§ **EXERCISE**:
Copy the listing in full and exactly, omitting its images.
Segment Open
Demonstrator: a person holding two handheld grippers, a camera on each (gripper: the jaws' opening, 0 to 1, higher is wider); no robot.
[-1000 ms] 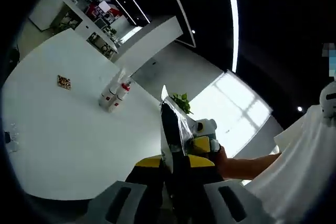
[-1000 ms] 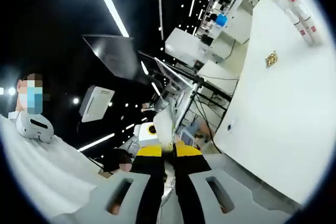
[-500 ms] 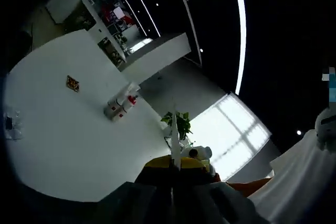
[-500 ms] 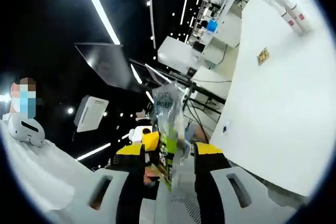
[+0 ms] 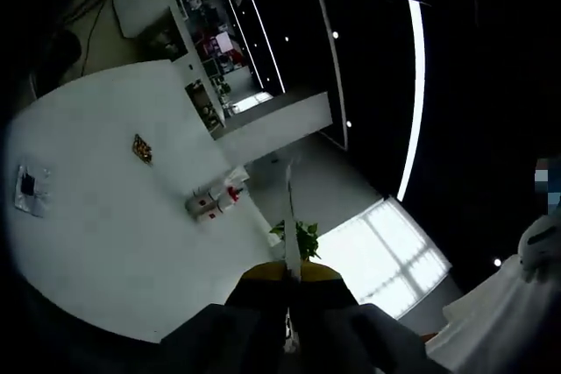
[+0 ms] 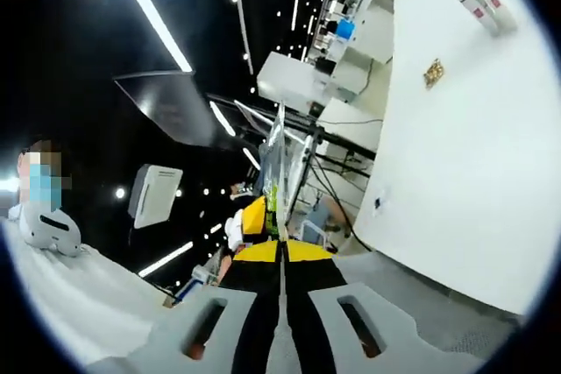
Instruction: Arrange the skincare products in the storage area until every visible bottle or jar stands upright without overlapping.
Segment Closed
§ **EXERCISE RESPONSE**:
Demonstrator: a person holding two handheld grippers, a camera on each (gripper: the jaws' opening, 0 to 1, higher is wider); no robot.
[-1000 ms] 
[-1000 ms] 
[-500 ms] 
[-500 ms] 
[+0 ms] 
[+0 ms] 
Instruction: Arrange the skincare products in the storage area until every visible bottle or jar stands upright without overlapping.

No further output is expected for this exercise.